YOUR TASK: Look for the word "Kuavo" in the entries and copy each line where it appears.

....

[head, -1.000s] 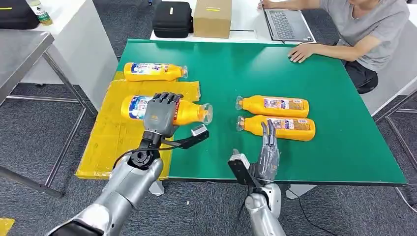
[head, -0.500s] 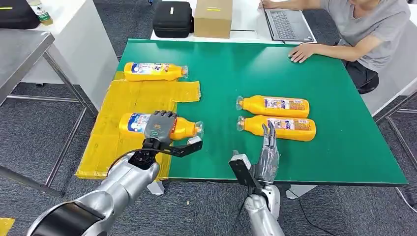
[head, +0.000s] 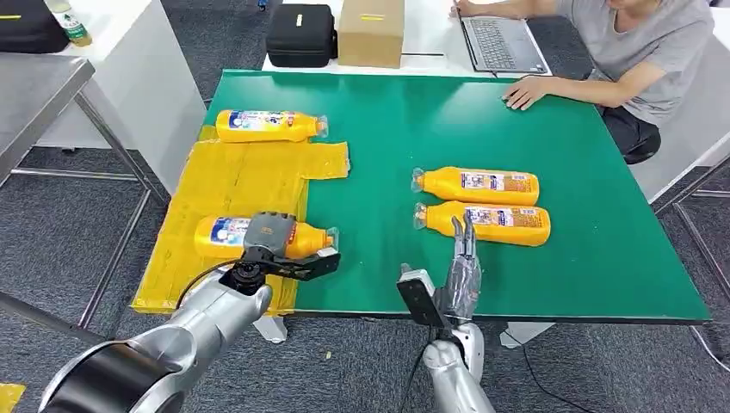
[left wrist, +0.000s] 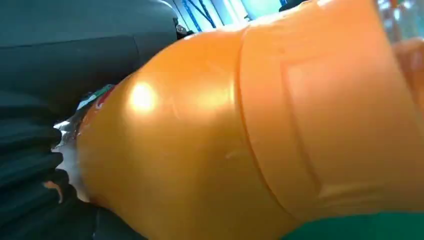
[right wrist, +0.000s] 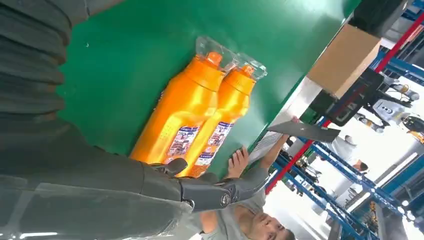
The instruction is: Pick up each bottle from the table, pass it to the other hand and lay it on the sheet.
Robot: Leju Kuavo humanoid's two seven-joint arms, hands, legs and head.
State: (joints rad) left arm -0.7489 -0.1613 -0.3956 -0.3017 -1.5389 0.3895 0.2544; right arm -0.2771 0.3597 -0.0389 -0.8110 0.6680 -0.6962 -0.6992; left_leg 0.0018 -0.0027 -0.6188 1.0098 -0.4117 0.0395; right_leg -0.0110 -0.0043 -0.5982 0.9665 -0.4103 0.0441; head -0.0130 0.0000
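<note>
Left hand [head: 269, 234] is wrapped over the orange plastic bottle with the blue-and-white label [head: 225, 235], which lies lengthwise right under its palm on the yellow plastic sheet [head: 225, 176] draped over the green table [head: 551, 129]; I judge this the lay-down step. To finish cleanly, let go only once the bottle's full length rests flat, spread the fingers, then lift straight off so it can't roll toward the sheet edge. Right hand [head: 463, 258] is empty, fingers straight and apart, tips just short of the two orange bottles [head: 482, 202] ahead of it.
</note>
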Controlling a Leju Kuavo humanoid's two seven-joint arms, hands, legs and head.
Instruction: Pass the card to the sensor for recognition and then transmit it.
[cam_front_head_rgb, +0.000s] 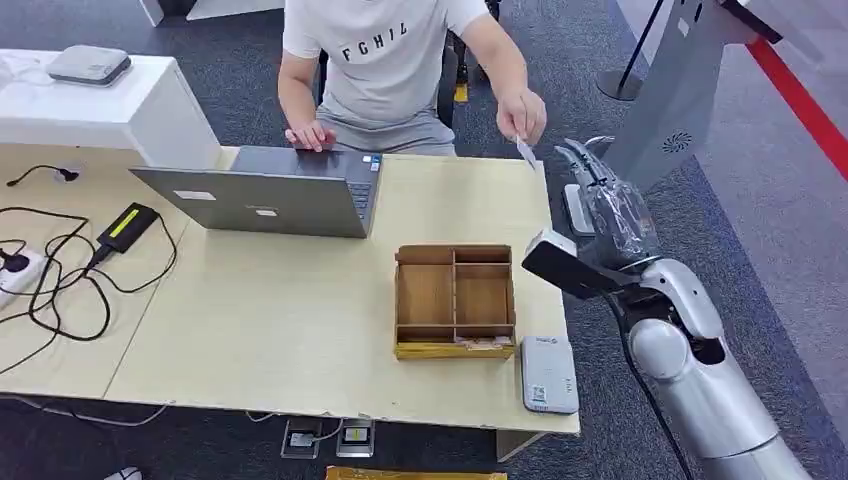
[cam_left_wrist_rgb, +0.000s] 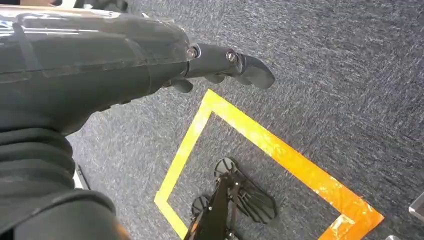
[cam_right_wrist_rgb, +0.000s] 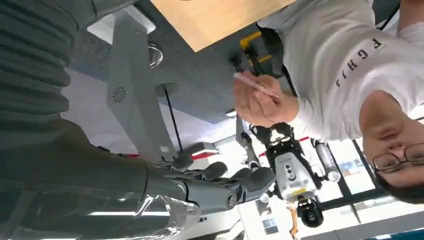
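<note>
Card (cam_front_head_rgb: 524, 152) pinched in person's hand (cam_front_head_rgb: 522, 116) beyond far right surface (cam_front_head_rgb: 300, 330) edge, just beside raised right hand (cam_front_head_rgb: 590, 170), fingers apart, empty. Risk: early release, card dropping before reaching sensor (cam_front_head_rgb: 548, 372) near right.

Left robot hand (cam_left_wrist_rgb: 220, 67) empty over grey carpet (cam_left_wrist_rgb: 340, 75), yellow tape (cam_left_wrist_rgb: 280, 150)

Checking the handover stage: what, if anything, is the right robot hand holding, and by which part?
Nothing: the right robot hand is empty, fingers apart. The small white card is pinched at its upper end by the person's hand.
</note>
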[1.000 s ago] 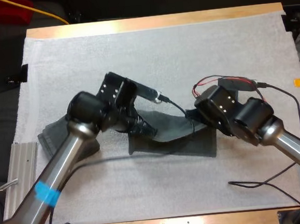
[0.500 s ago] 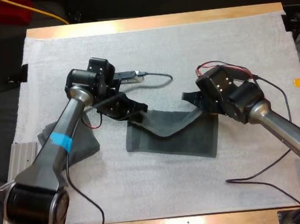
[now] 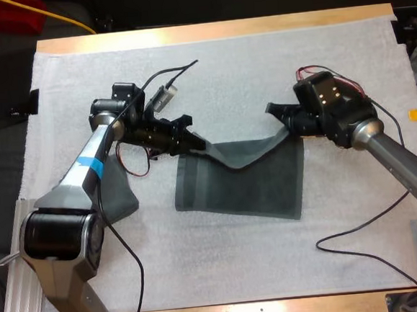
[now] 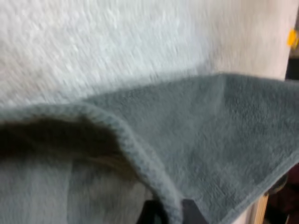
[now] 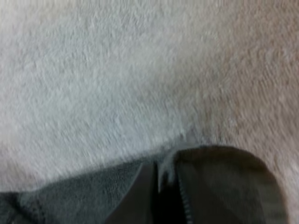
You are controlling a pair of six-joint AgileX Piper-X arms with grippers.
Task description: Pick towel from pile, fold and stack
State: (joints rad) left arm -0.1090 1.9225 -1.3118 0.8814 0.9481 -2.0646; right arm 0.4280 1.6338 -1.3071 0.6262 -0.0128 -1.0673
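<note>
A dark grey-green towel [image 3: 244, 189] lies spread on the white mat [image 3: 259, 65] at the middle of the table. Its far edge is lifted and sags between my two grippers. My left gripper [image 3: 195, 145] is shut on the towel's far left corner. My right gripper [image 3: 279, 119] is shut on the far right corner. In the left wrist view the towel [image 4: 210, 140] folds over its hemmed edge right at my left gripper [image 4: 166, 212]. The right wrist view has my right gripper [image 5: 163, 182] pinching the towel [image 5: 93, 196] just above the mat.
A second, crumpled towel [image 3: 119, 195] lies at the mat's left side, partly under my left arm. A loose black cable [image 3: 360, 249] trails over the mat at the front right. Bare mat stretches along the far side and the front.
Both grippers have moved apart and toward the far side, drawing the towel's far edge wider. The left arm has swung out to the left.
</note>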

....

EXERCISE RESULT:
Robot: Leju Kuavo humanoid's two seven-joint arms, hands, legs and head.
Controlling a Leju Kuavo humanoid's two seven-joint arms, hands, legs and head.

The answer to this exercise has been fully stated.